就在大家心里乐呵呵的时候,一个将军夸步出列,趁着孟将军的兴头,一拱拳道“督监大人,现在华阴县里兵困马乏,三番五次突围受挫,方才又损一将,再加上粮草不济,恐怕军心已经动摇,末将愿领兵前往,攻打西城门,一举拿下华阴县!”
这人是孟督监手下的另一位红人,原本是平江人士,名叫崔明奎,因为最善投机倒把,因此人送外号崔投机。后来投奔孟督监帐下,因为其在孟督监和知府的明争暗斗里有过“突出”贡献,因此也被孟督监破为赏识。
大家听他说得头头是道,心里也颇为懊悔没能早一步出来请战,暗中也更是佩服他这双审时度势的眸子,什么便宜只要在他跟前都能叫他准确地抓住。
但这次,崔投机似乎没了平日那么的好命。孟督监听了非但没有半点喜上眉头的表现,反而却是连连摇头,顿了下嗓子,慢慢地道“道理分析的不错,但却不是这个办法。我们不能拿衡量普通兵士的态度和心理去衡量这些土匪恶霸,你要是去翻翻他们的卷纸,恐怕罪证都有一尺厚,往往这些人都是吃软不吃硬的主,你如果强行攻城,只怕他们会做困兽之斗,到那时你吃的消么?”
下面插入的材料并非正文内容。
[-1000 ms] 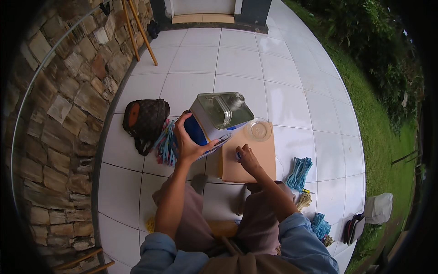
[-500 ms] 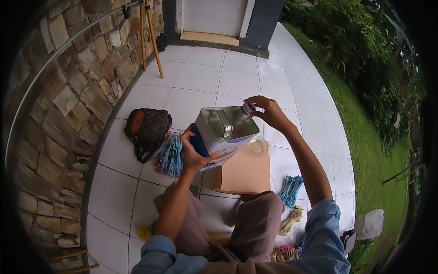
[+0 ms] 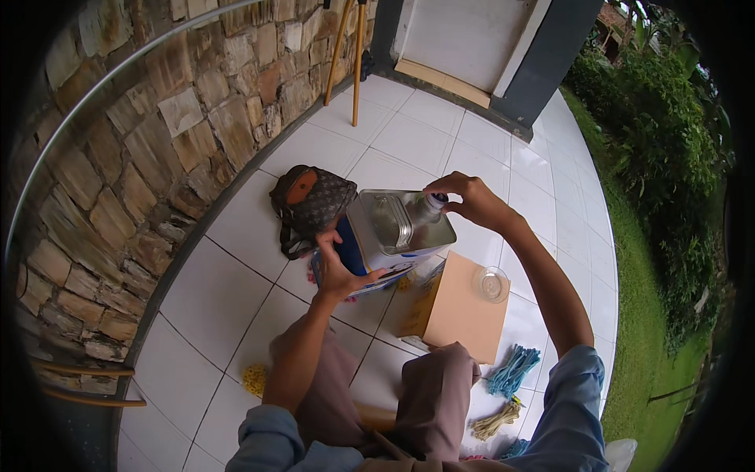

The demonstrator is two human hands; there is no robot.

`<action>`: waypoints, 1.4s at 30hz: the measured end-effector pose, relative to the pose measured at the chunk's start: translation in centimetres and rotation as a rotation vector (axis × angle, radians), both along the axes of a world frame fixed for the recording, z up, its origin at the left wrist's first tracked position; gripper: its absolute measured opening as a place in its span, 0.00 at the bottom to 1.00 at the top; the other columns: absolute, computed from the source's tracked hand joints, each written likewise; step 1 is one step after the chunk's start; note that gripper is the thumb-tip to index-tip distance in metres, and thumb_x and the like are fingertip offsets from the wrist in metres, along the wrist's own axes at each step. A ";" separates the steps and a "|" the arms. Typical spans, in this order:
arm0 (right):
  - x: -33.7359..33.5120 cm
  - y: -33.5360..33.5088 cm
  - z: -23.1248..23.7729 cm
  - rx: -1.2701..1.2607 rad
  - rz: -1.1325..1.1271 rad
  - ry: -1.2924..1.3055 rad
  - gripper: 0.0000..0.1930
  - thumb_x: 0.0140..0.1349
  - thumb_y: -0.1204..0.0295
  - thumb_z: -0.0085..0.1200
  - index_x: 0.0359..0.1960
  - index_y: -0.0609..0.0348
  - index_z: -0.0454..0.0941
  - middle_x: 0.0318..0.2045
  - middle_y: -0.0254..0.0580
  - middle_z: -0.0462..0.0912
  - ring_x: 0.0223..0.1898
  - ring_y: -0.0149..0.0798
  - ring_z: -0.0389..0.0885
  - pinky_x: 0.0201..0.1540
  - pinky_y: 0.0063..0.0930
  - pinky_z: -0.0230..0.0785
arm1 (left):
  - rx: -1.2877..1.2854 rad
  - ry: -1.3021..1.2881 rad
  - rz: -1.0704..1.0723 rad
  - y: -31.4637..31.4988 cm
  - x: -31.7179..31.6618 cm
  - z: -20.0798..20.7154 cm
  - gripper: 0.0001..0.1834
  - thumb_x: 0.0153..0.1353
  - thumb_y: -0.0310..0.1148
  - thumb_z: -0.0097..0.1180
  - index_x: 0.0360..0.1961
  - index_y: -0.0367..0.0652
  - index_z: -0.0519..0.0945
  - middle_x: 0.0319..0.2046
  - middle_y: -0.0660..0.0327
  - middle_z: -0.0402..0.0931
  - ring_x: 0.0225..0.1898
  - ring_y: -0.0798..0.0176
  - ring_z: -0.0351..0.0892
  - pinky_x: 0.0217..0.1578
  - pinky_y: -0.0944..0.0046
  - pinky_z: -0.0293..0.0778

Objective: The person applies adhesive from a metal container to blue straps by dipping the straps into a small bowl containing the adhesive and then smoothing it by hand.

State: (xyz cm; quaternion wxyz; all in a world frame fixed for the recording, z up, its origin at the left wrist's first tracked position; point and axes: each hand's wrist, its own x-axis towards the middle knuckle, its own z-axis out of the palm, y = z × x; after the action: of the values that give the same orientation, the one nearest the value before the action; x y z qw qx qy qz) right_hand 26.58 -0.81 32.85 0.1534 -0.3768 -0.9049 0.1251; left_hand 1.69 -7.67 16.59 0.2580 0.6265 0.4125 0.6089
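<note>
Compared with a second ago, the right hand [image 3: 473,201] is working up at the spout [image 3: 432,211] instead of over the box [image 3: 465,315], and the can [image 3: 387,250] is sitting farther from the box, nearer the bag [image 3: 313,200]. Its grip is pinching the cap [image 3: 440,197] at the spout's mouth, while the left hand [image 3: 338,275] is spreading its grip, thumb apart from fingers, to clasp the can's near left side. The cap is already appearing to meet the spout, so I am judging the capping partly done; seating it seems to be what is left, though the fingers are hiding how firmly it is on. The can is being held beyond the box's far left corner, toward the left edge of the floor [image 3: 220,315]; whether its base is touching down, I cannot tell. Its top is facing upward, the spout pointing up near the far right corner, and its long axis is running roughly upright, perhaps leaning a little. A clear dish [image 3: 493,285] is resting at the box's far right corner.
</note>
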 end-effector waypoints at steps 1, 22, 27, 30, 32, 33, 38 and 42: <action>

崔投机一听头便低了三分,一抱拳道“督监大人英明神武!非我凡夫俗子所能比拟。”
孟督监听他这么一捧,心里虽然不屑,这话却还是听着顺耳,不由地多说几句道“我要是攻城,就根本不会给他们修补城墙的时间,更不用等他们在城里自生自灭之后再来坐收渔利。你们知道为什么我要摆出这八面埋伏的阵营来?”
为什么呢……摆出这八面埋伏的阵营不就是为了困住贼军,一网打尽。这么肤浅的道理,放到谁面前都是随随便便就能看的出的,以孟督监独到的睿智,恐怕根本的目的没这么简单,可是那又会是什么呢。这问题在众将心里转了几转,还是让大家理不出个头绪。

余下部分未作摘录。